Intracellular cytokine staining. Aliquots of 1 × 106 to 2 × 106 cells splenocytes were placed in 96-well U-bottomed plates and restimulated with or without specific peptide (1 μg/mL) for 5 h at 37°C, 5% CO2 in the presence of brefeldin A (BD Pharmingen) at concentration of 5 μg/mL. At the end of stimulation, cells were washed with fluorescence-activated cell sorting buffer (0.5% bovine serum albumin in PBS), blocked with Fc Block (BD Pharmingen) for 15 min at 4°C, and stained with surface antibodies at 4°C for 30 min. Cells were then washed and permeabilized with Cytofix/Cytoperm (BD Pharmingen) for 20 min at 4°C. Finally, the cells were stained with IFN-γ and tumor necrosis factor-α for 30 min at 4°C, washed in Perm/Wash buffer (BD Pharmingen), and resuspended in fluorescence-activated cell sorting buffer for further analysis. Antigen-specific T cells were identified as IFN-γ+ or IFN-γ+/tumor necrosis factor-α+.

Statistical analysis. Student's t tests were conducted using Microsoft Excel, and differences were considered significant at P < 0.05. Data are presented as mean ± SE. Differences in the survival of mice were analyzed using Kaplan-Meier method, and groups were compared using the log-rank test (GraphPad Prism 5).

Analyzing the efficacy of vaccination with AdhDCT in combination with surgical resection. We observed that, following surgical resection of bulky B16F10 melanomas [average size, 1,346.11 ± 109.10 mm3 (n = 20)], tumors relapsed at a rate of 50% to 100% depending on the experiment (Fig. 1B). To determine whether adjuvant vaccination with AdhDCT would improve disease-free survival, mice were immunized with AdhDCT 1 day after the surgery (Fig. 1A). Surprisingly, this strategy had no significant effect on disease-free survival (Fig. 1B). Because surgical intervention can temporarily induce a state of general immunosuppression (19, 20), mice were immunized 1 week after the surgery with either AdhDCT to allow time for recovery from the surgery. As a negative control, a group of mice were immunized with AdLCMV GP, which encodes an irrelevant antigen. We found that 75% of tumors recurred in both groups of mice regardless of the vector used (Fig. 1C), indicating that delaying adjuvant vaccination does not benefit disease-free survival.

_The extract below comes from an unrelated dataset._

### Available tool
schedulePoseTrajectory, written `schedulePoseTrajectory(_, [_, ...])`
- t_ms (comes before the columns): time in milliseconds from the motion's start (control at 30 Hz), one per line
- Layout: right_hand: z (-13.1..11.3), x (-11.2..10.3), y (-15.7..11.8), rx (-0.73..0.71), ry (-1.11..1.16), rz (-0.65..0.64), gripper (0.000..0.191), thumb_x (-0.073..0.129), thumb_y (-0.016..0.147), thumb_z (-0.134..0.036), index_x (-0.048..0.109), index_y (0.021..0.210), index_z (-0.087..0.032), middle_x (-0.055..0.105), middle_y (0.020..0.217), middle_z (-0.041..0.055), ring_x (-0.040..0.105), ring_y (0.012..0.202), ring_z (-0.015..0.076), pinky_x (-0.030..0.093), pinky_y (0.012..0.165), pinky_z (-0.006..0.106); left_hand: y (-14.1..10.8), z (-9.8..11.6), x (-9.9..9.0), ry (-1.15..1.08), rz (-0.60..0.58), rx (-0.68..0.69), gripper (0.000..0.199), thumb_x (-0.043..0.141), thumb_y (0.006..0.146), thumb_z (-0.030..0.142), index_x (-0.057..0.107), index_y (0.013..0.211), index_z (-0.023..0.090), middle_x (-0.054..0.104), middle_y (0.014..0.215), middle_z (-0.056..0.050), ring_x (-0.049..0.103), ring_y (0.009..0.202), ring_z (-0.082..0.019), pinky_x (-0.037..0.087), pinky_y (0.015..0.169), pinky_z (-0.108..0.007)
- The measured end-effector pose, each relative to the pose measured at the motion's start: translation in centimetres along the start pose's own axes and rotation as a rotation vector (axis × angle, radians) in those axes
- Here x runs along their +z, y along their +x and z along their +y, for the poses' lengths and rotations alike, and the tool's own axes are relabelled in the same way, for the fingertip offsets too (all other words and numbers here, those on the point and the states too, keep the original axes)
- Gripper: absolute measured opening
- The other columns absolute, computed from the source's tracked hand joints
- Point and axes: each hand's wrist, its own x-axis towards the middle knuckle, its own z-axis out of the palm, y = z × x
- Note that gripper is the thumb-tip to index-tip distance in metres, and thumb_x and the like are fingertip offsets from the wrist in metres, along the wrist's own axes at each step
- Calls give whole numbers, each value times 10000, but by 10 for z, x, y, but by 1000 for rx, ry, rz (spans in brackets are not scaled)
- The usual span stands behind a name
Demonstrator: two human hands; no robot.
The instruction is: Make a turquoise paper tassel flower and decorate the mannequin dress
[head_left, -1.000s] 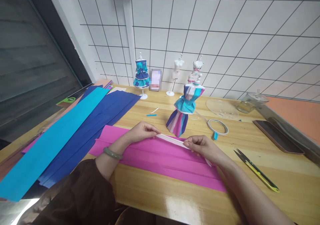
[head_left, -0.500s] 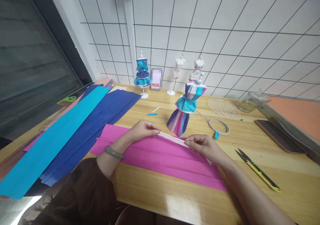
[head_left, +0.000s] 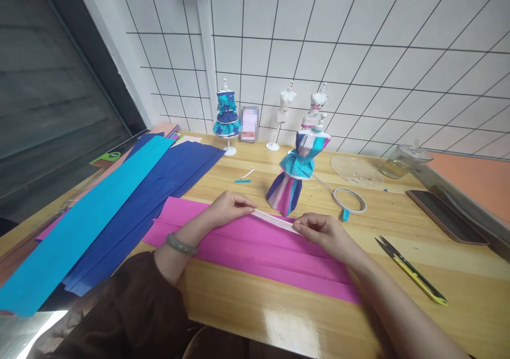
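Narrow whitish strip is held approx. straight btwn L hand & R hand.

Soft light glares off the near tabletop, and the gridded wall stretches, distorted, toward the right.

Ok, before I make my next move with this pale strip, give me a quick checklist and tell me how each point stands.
1. Left hand pinching the pale strip: ok.
2. Right hand pinching it too: ok.
3. Strip spanning the gap between the hands: ok.
4. Pink sheet free of creases: not ok, lines run along it.
5. Scissors apart from the hands: ok, lying off to the right.
6. Strip's underside sticky: cannot tell, the view doesn't show it.
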Motion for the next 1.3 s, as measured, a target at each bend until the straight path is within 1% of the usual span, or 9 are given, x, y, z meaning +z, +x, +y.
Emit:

We hypothesized that vaccine efficacy might be hindered by the emergence of the relapsed tumor. In this circumstance, neoadjuvant vaccination could be more beneficial, as there will be more time for the immune response to develop. Our previous experience showed that the T-cell response following immunization with rAd peaks between 8 and 12 days following immunization (17). Therefore, we immunized mice 9 days before surgery to coordinate the resection with the peak of the immune response to the vaccine. Strikingly, we observed that 21 of 22 mice that received neoadjuvant AdhDCT remained tumor-free following surgical resection (Fig. 1D). Surviving mice were also protected from a secondary lethal challenge with B16F10 cells 3 months after the surgery, showing long-term immunity (Supplementary Fig. S1A). By contrast, we observed that 60% of the tumors recurred in mice that received neoadjuvant vaccination with AdLCMV GP, confirming that tumor protection in this model was antigen-specific (Fig. 1D). Neoadjuvant vaccination with a rAd vector expressing human gp100 also failed to improve disease-free survival (Supplementary Fig. S1B), consistent with our previous observations that this vector does not provide effective protection against challenge with B16F0 (10, 11). Thus, to get the maximal benefit of combining vaccination with surgical resection, it is necessary to consider both timing and antigen selection.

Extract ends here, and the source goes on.